DATA ::
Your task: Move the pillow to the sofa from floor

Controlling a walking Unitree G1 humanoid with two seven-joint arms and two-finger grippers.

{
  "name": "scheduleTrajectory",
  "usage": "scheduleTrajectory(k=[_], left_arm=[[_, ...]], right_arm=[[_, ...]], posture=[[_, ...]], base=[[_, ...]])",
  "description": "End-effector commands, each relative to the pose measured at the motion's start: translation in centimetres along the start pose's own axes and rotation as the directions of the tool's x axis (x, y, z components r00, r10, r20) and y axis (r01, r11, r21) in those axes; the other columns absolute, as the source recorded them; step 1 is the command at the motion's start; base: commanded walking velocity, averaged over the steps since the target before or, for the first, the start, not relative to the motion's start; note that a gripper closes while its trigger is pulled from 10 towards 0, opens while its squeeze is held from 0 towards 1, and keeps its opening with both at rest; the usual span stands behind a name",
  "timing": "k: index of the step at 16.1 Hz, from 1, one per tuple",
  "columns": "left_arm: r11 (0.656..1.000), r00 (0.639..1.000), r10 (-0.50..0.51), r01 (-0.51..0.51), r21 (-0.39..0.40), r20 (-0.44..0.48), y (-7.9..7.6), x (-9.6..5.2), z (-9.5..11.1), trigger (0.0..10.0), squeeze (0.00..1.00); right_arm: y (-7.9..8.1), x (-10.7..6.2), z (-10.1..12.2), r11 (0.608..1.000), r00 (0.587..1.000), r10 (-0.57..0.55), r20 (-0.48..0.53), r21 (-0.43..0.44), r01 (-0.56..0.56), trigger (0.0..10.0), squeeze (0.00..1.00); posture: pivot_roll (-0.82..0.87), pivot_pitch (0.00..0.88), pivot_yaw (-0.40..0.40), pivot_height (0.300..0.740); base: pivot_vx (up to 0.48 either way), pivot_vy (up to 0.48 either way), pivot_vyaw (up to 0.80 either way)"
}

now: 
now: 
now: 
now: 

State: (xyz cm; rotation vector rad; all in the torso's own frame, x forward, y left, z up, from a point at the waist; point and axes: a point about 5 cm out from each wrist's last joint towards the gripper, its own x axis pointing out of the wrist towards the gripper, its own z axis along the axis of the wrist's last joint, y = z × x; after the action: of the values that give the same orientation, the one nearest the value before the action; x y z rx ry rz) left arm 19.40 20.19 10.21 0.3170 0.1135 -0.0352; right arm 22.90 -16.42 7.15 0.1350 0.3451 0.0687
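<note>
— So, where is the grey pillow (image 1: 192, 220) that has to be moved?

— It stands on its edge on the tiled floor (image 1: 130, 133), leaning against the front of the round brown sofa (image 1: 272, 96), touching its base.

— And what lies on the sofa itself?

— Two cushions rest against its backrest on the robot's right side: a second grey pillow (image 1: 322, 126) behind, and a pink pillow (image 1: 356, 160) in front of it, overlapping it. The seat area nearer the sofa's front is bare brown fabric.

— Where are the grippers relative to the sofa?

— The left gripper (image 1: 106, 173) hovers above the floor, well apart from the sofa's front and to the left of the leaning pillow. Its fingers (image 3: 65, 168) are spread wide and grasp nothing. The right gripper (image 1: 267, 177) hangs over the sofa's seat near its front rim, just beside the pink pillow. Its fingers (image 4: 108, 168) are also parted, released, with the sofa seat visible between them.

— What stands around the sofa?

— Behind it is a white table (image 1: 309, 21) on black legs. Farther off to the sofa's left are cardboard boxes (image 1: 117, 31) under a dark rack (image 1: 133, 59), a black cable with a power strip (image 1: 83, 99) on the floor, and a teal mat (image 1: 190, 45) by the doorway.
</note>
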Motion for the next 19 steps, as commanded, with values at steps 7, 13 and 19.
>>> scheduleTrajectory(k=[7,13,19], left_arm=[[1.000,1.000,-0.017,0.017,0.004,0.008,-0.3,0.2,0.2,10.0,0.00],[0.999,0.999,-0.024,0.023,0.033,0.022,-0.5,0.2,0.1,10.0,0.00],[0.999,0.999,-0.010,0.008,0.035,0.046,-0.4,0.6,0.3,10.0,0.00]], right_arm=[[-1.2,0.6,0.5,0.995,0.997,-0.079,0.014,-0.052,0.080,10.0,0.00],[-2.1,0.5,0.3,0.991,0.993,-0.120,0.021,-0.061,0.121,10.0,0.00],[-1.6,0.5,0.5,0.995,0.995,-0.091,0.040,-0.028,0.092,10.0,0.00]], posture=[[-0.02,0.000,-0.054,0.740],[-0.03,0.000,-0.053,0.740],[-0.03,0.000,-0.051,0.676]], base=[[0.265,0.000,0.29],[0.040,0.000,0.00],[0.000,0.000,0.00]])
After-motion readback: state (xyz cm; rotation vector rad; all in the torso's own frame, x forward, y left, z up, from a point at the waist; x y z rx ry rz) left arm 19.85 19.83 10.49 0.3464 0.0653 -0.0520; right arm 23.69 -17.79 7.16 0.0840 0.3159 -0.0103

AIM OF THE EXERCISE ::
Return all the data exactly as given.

RESPONSE AREA ::
Your task: Move the pillow to the sofa from floor

Controlling a walking Unitree G1 humanoid with two seven-joint arms and two-finger grippers.

{
  "name": "scheduleTrajectory",
  "usage": "scheduleTrajectory(k=[_], left_arm=[[_, ...]], right_arm=[[_, ...]], posture=[[_, ...]], base=[[_, ...]])",
  "description": "End-effector commands, each relative to the pose measured at the motion's start: translation in centimetres along the start pose's own axes and rotation as the directions of the tool's x axis (x, y, z components r00, r10, r20) and y axis (r01, r11, r21) in those axes; the other columns absolute, as the source recorded them; step 1 is the command at the motion's start; base: commanded walking velocity, averaged over the steps since the target before or, for the first, the start, not relative to the motion's start; note that a gripper closes while its trigger is pulled from 10 towards 0, opens while its squeeze is held from 0 towards 1, and keeps its opening with both at rest; the usual span stands behind a name",
  "timing": "k: index of the step at 16.1 Hz, from 1, one per tuple",
  "columns": "left_arm: r11 (0.656..1.000), r00 (0.639..1.000), r10 (-0.50..0.51), r01 (-0.51..0.51), r21 (-0.39..0.40), r20 (-0.44..0.48), y (-7.9..7.6), x (-9.6..5.2), z (-9.5..11.1), trigger (0.0..10.0), squeeze (0.00..1.00); right_arm: y (-7.9..8.1), x (-10.7..6.2), z (-10.1..12.2), r11 (0.608..1.000), r00 (0.587..1.000), r10 (-0.57..0.55), r20 (-0.48..0.53), r21 (-0.43..0.44), r01 (-0.56..0.56), trigger (0.0..10.0), squeeze (0.00..1.00); posture: pivot_roll (-0.82..0.87), pivot_pitch (0.00..0.88), pivot_yaw (-0.40..0.40), pivot_height (0.300..0.740); base: pivot_vx (up to 0.48 either way), pivot_vy (up to 0.48 either way), pivot_vyaw (up to 0.80 either way)"
}

now: 
now: 
now: 
now: 

State: (xyz cm; rotation vector rad; all in the torso's own frame, x forward, y left, z up, from a point at the waist; point and axes: a point about 5 cm out from each wrist's last joint towards the gripper, its own x axis pointing out of the wrist towards the gripper, its own z axis along the axis of the wrist's last joint, y = z × x; after the action: of the values that give the same orientation, the one nearest the value before the action; x y z rx ry rz) left arm 19.40 20.19 10.21 0.3170 0.1135 -0.0352; right arm 22.90 -16.42 7.15 0.1350 0.3451 0.0687
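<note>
— So, where is the grey pillow (image 1: 192, 220) that has to be moved?

— It stands on its edge on the tiled floor (image 1: 130, 133), leaning against the front of the round brown sofa (image 1: 272, 96), touching its base.

— And what lies on the sofa itself?

— Two cushions rest against its backrest on the robot's right side: a second grey pillow (image 1: 322, 126) behind, and a pink pillow (image 1: 356, 160) in front of it, overlapping it. The seat area nearer the sofa's front is bare brown fabric.

— Where are the grippers relative to the sofa?

— The left gripper (image 1: 106, 173) hovers above the floor, well apart from the sofa's front and to the left of the leaning pillow. Its fingers (image 3: 65, 168) are spread wide and grasp nothing. The right gripper (image 1: 267, 177) hangs over the sofa's seat near its front rim, just beside the pink pillow. Its fingers (image 4: 108, 168) are also parted, released, with the sofa seat visible between them.

— What stands around the sofa?

— Behind it is a white table (image 1: 309, 21) on black legs. Farther off to the sofa's left are cardboard boxes (image 1: 117, 31) under a dark rack (image 1: 133, 59), a black cable with a power strip (image 1: 83, 99) on the floor, and a teal mat (image 1: 190, 45) by the doorway.
</note>
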Motion for the next 19 steps, as commanded, with values at steps 7, 13 and 19.
>>> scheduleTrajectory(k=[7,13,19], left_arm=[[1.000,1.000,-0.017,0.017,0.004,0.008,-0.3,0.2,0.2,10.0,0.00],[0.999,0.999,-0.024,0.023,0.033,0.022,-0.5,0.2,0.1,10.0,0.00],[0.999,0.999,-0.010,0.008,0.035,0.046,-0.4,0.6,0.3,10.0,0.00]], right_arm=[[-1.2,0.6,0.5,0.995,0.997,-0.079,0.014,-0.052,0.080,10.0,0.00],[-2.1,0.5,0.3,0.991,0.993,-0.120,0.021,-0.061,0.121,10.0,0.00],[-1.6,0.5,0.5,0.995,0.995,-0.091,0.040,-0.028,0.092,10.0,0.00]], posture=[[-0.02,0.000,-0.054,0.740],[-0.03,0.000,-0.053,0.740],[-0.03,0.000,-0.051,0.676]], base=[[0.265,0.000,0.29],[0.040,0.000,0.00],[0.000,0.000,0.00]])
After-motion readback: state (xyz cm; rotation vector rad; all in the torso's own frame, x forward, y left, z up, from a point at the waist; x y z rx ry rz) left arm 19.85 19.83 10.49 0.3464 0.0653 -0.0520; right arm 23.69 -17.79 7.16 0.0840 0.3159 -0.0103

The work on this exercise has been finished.